In another study, EGb761® concentration dependently inhibited synaptosomal uptake of dopamine, serotonin (5-HT) and norepinephrine (NE) and MAO activity in vitro, although rather high concentrations are required for inhibition of MAO-A and MAO-B activity. However, after 14 days of daily oral treatment with 100 mg/kg EGb761® only NE uptake is significantly decreased in mice, while 5-HT uptake and MAO activity are not affected. The results of this study showed flavonoid fraction had the strongest effect on in vitro 5-HT uptake and NE uptake.[35]

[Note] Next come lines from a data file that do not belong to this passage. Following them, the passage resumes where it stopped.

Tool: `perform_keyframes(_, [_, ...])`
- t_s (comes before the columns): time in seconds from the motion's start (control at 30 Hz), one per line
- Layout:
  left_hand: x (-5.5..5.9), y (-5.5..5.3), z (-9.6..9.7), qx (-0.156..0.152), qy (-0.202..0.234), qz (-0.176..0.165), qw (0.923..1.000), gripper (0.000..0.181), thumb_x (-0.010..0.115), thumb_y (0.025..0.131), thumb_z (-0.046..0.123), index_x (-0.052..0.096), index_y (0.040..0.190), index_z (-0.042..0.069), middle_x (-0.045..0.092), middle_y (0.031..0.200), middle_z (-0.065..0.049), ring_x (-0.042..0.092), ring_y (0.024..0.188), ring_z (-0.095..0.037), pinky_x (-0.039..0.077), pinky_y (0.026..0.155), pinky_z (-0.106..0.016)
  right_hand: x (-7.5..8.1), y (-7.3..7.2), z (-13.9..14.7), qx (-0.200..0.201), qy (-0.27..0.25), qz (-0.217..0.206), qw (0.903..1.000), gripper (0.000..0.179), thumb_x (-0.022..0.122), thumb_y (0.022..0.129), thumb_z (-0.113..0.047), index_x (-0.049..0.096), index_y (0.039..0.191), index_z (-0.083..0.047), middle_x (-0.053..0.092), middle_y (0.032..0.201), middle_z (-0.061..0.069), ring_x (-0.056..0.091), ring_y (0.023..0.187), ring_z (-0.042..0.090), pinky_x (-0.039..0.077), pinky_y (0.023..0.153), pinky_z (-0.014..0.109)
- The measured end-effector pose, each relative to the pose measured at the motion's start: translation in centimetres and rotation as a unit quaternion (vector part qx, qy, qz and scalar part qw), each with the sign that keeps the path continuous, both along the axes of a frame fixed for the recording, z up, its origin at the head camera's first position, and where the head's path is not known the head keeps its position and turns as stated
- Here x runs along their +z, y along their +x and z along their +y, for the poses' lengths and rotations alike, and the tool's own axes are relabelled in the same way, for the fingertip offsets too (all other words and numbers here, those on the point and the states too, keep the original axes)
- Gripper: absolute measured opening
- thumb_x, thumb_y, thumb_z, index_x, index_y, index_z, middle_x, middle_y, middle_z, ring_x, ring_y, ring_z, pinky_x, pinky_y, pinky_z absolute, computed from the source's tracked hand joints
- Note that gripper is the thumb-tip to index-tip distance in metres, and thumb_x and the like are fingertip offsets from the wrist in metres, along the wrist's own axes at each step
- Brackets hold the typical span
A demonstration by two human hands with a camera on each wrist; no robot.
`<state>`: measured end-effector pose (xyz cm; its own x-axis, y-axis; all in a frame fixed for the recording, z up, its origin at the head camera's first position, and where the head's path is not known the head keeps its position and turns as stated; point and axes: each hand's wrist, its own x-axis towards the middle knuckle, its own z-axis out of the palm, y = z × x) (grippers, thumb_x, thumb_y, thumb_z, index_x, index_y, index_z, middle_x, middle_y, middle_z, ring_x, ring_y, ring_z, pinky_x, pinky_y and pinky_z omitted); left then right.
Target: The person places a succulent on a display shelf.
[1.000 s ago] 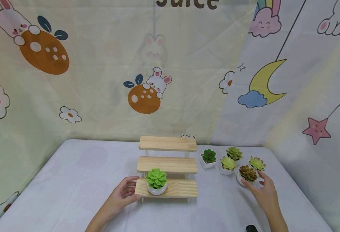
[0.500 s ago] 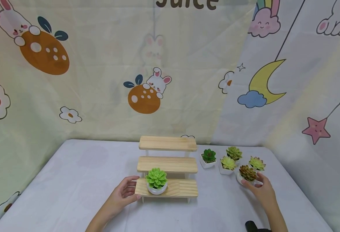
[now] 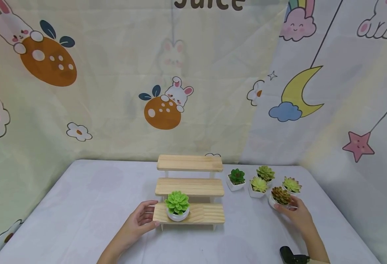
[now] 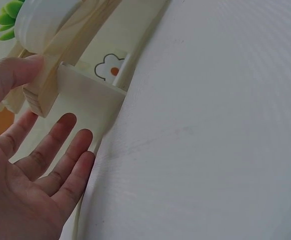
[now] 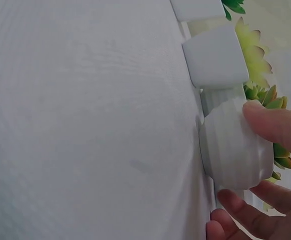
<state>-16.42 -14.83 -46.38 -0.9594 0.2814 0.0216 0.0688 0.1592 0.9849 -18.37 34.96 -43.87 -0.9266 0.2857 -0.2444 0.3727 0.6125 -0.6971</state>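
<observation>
A three-tier wooden display stand (image 3: pixel 208 213) stands mid-table. On its lowest shelf sits a bright green potted succulent (image 3: pixel 177 202) in a round white pot. My left hand (image 3: pixel 139 220) holds the left end of that shelf, the thumb on its front corner and the index finger beside the end; the other fingers are spread in the left wrist view. At the right, my right hand (image 3: pixel 298 215) grips a brownish potted succulent (image 3: pixel 280 195). In the right wrist view, the thumb presses one side of its ribbed white pot (image 5: pixel 235 150), with fingertips at the opposite side. The pot appears to stand on the cloth.
A dark green succulent (image 3: pixel 237 177) stands right of the stand. Two lighter ones, a yellow-green succulent (image 3: pixel 258 184) and an olive one (image 3: pixel 265 173), are beside it. Another pale succulent (image 3: pixel 291 184) is behind the brown one. Printed fabric (image 3: pixel 114 91) hangs behind the table.
My right hand has drawn in slightly closer around the brownish succulent's pot. A black object at the right wrist shows more. The left hand and the stand stay put; the head view has shifted slightly.
</observation>
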Motion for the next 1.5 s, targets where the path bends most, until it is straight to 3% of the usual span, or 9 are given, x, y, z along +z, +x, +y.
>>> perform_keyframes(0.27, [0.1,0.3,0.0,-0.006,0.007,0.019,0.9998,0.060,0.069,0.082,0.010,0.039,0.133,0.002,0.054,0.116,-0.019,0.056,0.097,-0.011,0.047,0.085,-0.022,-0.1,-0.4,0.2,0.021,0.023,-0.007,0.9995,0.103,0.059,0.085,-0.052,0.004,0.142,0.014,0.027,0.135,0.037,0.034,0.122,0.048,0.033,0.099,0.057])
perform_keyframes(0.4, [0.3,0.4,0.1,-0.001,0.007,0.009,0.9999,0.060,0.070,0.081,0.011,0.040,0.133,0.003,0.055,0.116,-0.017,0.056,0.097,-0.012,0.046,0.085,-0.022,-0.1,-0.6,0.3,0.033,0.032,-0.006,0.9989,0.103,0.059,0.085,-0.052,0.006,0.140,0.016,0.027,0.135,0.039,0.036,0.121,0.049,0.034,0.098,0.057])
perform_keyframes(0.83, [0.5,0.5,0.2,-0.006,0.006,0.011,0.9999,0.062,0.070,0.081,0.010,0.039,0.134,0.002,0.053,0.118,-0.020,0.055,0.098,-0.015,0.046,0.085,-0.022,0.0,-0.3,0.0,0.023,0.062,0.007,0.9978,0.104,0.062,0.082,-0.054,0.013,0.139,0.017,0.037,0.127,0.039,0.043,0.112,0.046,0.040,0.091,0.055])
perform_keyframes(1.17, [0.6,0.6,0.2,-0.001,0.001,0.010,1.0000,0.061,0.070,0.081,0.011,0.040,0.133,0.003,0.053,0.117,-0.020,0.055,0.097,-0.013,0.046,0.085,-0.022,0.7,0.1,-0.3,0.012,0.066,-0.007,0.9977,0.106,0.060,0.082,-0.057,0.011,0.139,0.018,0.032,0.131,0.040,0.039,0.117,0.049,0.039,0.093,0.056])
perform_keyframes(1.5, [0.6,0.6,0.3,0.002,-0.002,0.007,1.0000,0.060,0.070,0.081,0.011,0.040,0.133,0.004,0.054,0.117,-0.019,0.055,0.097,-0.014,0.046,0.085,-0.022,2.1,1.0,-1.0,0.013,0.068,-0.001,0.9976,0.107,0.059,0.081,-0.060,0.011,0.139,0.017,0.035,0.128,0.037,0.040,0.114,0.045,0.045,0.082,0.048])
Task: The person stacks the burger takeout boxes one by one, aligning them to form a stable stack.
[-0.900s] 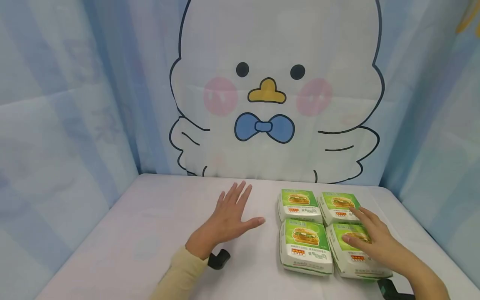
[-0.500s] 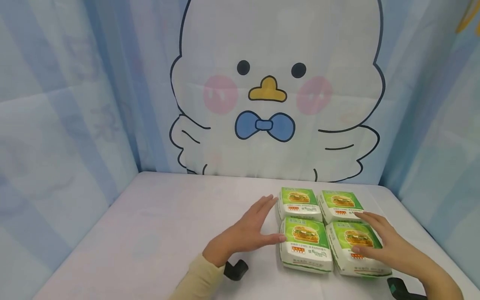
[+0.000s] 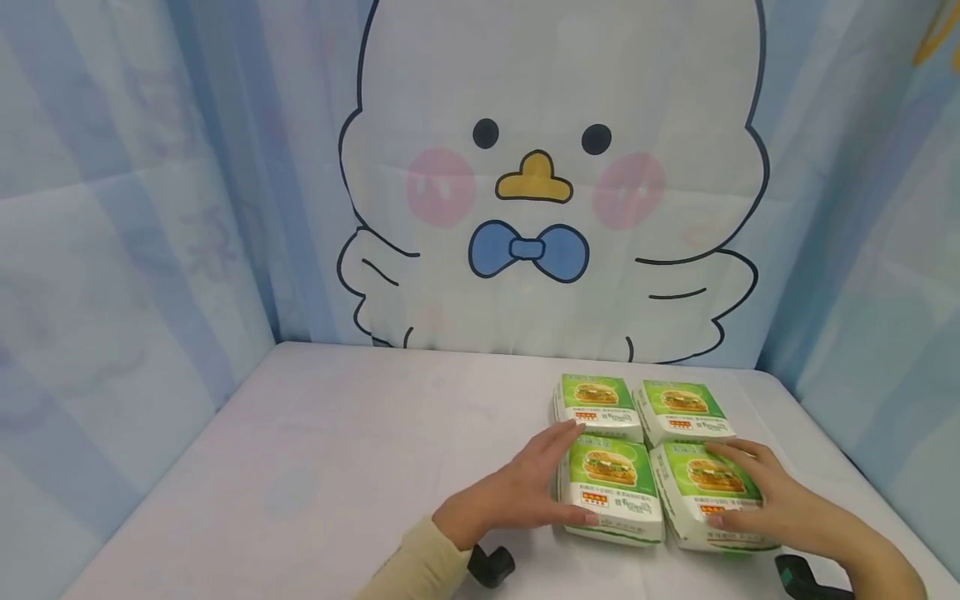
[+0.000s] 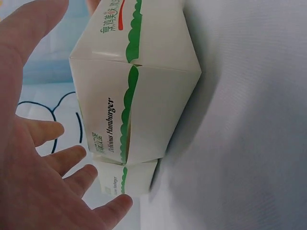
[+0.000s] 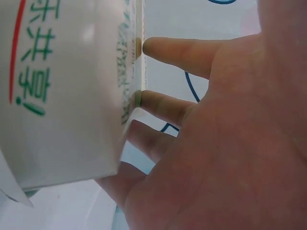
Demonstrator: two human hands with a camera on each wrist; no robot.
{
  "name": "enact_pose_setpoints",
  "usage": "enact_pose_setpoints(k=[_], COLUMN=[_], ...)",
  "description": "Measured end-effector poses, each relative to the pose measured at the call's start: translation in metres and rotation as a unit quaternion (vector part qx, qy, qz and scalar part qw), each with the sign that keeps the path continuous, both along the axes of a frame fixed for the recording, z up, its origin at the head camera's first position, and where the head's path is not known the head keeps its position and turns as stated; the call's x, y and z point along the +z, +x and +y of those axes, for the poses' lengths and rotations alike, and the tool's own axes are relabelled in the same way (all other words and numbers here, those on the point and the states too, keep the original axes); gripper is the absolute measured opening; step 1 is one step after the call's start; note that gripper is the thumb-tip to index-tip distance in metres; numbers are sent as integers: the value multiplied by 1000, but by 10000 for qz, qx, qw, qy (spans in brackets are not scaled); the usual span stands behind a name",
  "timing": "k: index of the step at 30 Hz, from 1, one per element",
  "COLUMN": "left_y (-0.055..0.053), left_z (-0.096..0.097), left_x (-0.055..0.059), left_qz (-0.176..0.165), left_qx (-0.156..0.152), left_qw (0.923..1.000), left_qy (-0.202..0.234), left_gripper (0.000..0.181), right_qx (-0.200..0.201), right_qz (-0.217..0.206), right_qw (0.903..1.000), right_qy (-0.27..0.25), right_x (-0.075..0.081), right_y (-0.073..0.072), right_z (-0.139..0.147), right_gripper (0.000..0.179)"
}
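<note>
Several white and green paper burger boxes sit in two rows on the right of the table. At the near left box [image 3: 611, 483], my left hand [image 3: 525, 492] hovers over its left side with fingers spread; in the left wrist view a gap shows between most fingers and the carton wall [image 4: 108, 115]. My right hand [image 3: 780, 504] reaches over the near right box [image 3: 708, 483]. Its fingertips lie at the top face in the right wrist view, fairly straight, the palm clear of the box [image 5: 67, 124]. The boxes' undersides are hidden.
Behind these stand the far left box [image 3: 597, 398] and the far right box [image 3: 684, 408], close against the near row. The white table [image 3: 300, 467] extends to the left. A cloth backdrop [image 3: 525, 317] with a cartoon bird rises at the back, with curtains on both sides.
My left hand has moved right and toward me, from beside the boxes onto the near left one. The right hand has shifted slightly right and nearer me. The boxes stay in place.
</note>
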State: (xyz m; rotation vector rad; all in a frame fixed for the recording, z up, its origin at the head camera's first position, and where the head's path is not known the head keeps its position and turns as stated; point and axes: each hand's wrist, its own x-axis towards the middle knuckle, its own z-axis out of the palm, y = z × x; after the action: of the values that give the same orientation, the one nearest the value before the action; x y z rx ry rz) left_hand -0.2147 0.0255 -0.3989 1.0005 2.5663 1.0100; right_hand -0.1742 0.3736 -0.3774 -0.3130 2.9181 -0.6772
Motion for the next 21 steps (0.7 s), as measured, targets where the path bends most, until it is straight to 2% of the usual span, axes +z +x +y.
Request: enact_pose_setpoints(k=[6, 9, 15, 21], left_y=[-1, -1, 1, 1], left_z=[1, 1, 2, 0], left_x=[-5, -6, -7, -5], left_qz=[157, 234, 47, 268], left_qx=[-149, -99, 52, 64], left_qw=[9997, 9997, 9999, 9995], left_qy=[-88, -39, 86, -150], left_gripper=[108, 108, 107, 106], right_qx=[20, 40, 107, 130], right_qz=[-245, -336, -275, -412], right_qw=[9997, 9994, 9994, 9986], right_qy=[20, -49, -206, -297], right_x=[0, -2, -6, -5], right_y=[1, 1, 2, 2], right_z=[4, 5, 6, 7], right_gripper=[88, 91, 94, 96])
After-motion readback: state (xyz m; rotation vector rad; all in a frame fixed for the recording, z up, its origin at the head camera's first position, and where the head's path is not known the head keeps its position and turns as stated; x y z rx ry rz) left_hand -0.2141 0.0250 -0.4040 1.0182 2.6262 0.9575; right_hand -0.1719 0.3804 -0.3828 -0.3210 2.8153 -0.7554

Quercetin and kaempferol have shown MAO-A inhibitory capabilities.[36-38] MAO-A preferentially deaminates serotonin and norepinephrine.[39] Thus, inhibition of MAO-A may alleviate symptoms of depression.[40] In one study, quercetin has been shown to influence the electropharmacogram of adult rats in the same manner as moclobemide, a reversible inhibitor of MAO-A. Furthermore, a certain similarity of the electrical effects of quercetin is also observed to those produced by imipramine.[33]

Therefore, the antidepressant mechanisms of ethanolic extract of P. eldarica needles is thought to involve extract flavonoids, which inhibited uptake of monoamines or MAO activity or both in the brain. However, further studies dealing with the effects of extract on the reuptake of monoamines and MAO activity in the brain are necessary to clarify this issue.

In conclusion, our study is the first study to demonstrate the antidepressant like activity of ethanolic extract of P. eldarica needles in rats. However, further investigations are essential for the isolation of the active principles of P. eldarica and its mechanism of action.